Power
The power is the probability that we detect an effect which is large enough that it has practical value – the probability of correctly rejecting the null when the alternative is true (the portion of the alternative distribution which falls in the relevant rejection region of the null). We can compute this value for different sample sizes or different effect sizes.
The minimum effect size is the threshold assigned as the smallest value for which an effect is practical/significant. E.g., if we care about finding any effect on the independent variable that is x units or larger compared to normal, then x is the minimum effect size. If the minimum effect size would not be far enough from the mean under null such that we would typically reject null, then that indicates the power will be small.
Steps for calculating power:
Determine sampling distribution by shifting the null distribution by the value given as minimum effect size.
Determine rejection regions under the null
Find the fraction of the sampling distribution which falls in the rejection region.
Calculate z-score using the bound of the rejection region as the sample mean and the minimum effect size as the population mean.
The probability of observing a value more extreme than given by this z-score can be interpreted as a percentage to give the power.

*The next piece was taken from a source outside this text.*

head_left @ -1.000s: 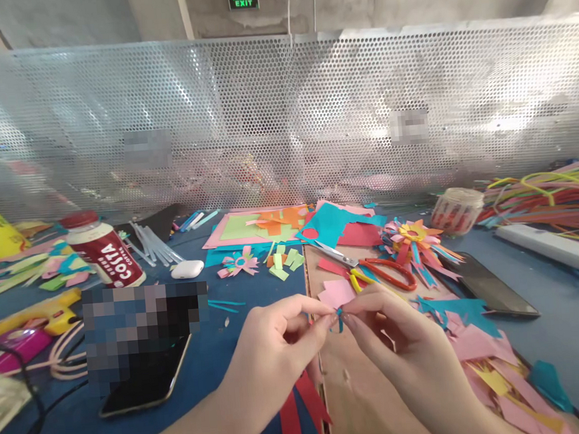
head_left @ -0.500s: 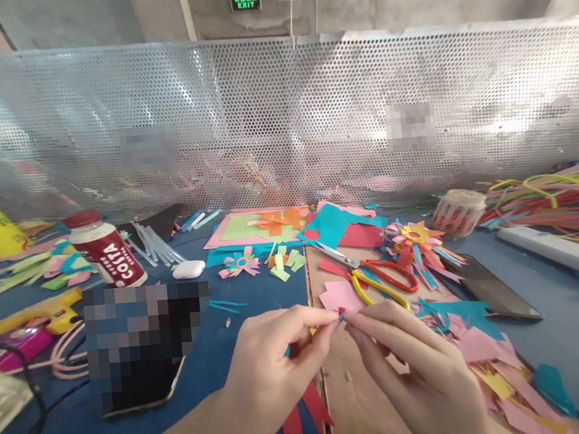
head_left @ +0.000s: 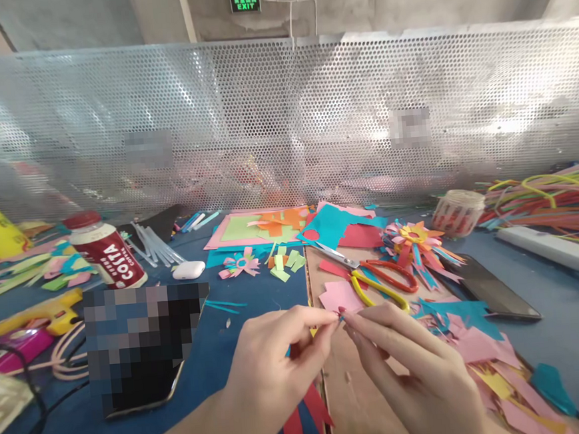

**Note that we typically ignore the rejection region which is in the opposite direction of the hypothetical truth (minimum effect size) as there wouldn’t be any value in rejecting the null hypothesis in favour of the desired effect when there exists a real effect in the opposite direction (opposite from what we want).
If the sample is large enough, it is simpler to carry out this process by approximating our distribution to the normal. For small sample sizes, we must use the t-distribution.
The power is affected by the sample size:
Using a too small sample size limits our ability to find a real effect (so gives a small power) and can therefore be both costly (as money is being wasted if we cant find results) and ethically questionable (as treatment group was subjected to the trial for no apparent results).
Using a too large sample size such that we have a very large power (>90%) exposes an unnecessary number of participants to the treatment which is also ethically questionable, and is needlessly expensive.
We want to find the appropriate sample size such that the power is 80-90% (depending on context) to balance maintaining a high power value, not exposing too many participants and not wasting too much money.
If a trial is inexpensive and not ethically dangerous, it may be reasonable to run a larger experiment if there is value from having a more precise estimate of the effect (larger power).